## Required work
Lines from the one containing "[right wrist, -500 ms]" through the end of the material are to be retyped exactly; do not copy pictures.

***

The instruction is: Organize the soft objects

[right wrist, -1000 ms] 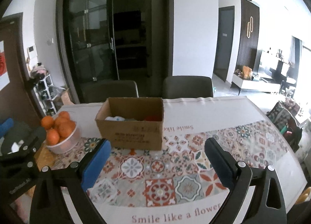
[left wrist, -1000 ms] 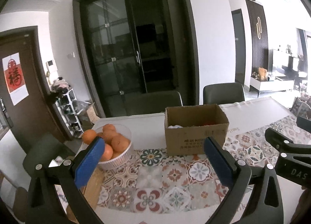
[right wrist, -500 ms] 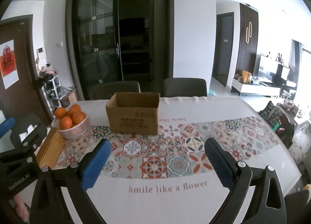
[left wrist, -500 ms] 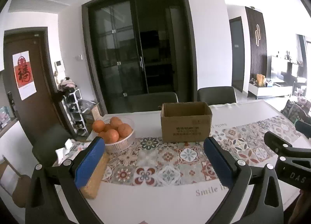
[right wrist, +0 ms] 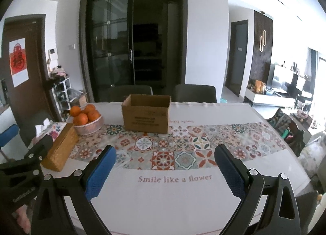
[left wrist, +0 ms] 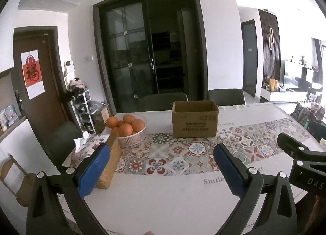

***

## Response
[right wrist, -500 ms] 
[left wrist, -500 ms] 
[right wrist, +0 ms] 
[left wrist, +0 ms] 

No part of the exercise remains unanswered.